Latest ‘heat dome’ event over Texas and Louisiana, plus much of Mexico, driven by human-cause climate change, scientists find

Texas Longhorn bull. Image Sheila Brown CC0 Public Domain

The record heatwave roiling parts of Texas, Louisiana and Mexico was made at least five times more likely due to human-caused climate change, scientists have found, marking the latest in a series of recent extreme “heat dome” events that have scorched various parts of the world.

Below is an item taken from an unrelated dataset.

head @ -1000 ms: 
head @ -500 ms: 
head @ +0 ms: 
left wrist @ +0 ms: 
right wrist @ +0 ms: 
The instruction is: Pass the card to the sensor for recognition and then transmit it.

More than 40 million people in the US, including those living in the Texas cities of Houston, San Antonio and Austin, have been placed under excessive heat warnings, raising fears over the health of people vulnerable to the heat and placing Texas’s energy grid under strain from surging air conditioner use.

The heating of the Earth’s atmosphere and oceans by the burning of fossil fuels made the extreme heatwave at least five times more likely, according to a recent analysis by Climate Central, a climate science non-profit. The punishing heat, which is forecast to linger further throughout the week in Texas, is creating “stressful conditions for millions of people”, according to Andrew Pershing, vice-president for science at Climate Central.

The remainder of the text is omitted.